→ What the task asks
Write out, word for word, the first line of the data below and every line after it through the one containing "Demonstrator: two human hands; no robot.".

.....

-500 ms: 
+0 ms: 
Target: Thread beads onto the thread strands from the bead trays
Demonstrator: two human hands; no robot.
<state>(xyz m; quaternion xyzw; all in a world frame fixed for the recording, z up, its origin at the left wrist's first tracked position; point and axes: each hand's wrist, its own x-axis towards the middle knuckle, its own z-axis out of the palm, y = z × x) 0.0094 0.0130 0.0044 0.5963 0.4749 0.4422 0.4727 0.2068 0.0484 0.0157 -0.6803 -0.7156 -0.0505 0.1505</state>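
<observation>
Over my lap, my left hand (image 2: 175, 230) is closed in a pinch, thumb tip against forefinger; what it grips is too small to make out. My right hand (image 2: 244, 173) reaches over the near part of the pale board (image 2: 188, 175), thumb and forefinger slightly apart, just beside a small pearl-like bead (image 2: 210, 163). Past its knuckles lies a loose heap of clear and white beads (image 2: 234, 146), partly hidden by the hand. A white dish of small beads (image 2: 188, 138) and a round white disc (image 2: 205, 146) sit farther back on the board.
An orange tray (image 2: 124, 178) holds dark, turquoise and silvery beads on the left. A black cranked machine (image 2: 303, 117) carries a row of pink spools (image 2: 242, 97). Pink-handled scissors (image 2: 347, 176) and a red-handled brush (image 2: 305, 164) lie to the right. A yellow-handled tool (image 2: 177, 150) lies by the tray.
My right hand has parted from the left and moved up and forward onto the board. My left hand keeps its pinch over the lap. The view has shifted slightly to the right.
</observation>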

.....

→ Result for this task
-500 ms: 
+0 ms: 
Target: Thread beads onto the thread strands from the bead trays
Demonstrator: two human hands; no robot.

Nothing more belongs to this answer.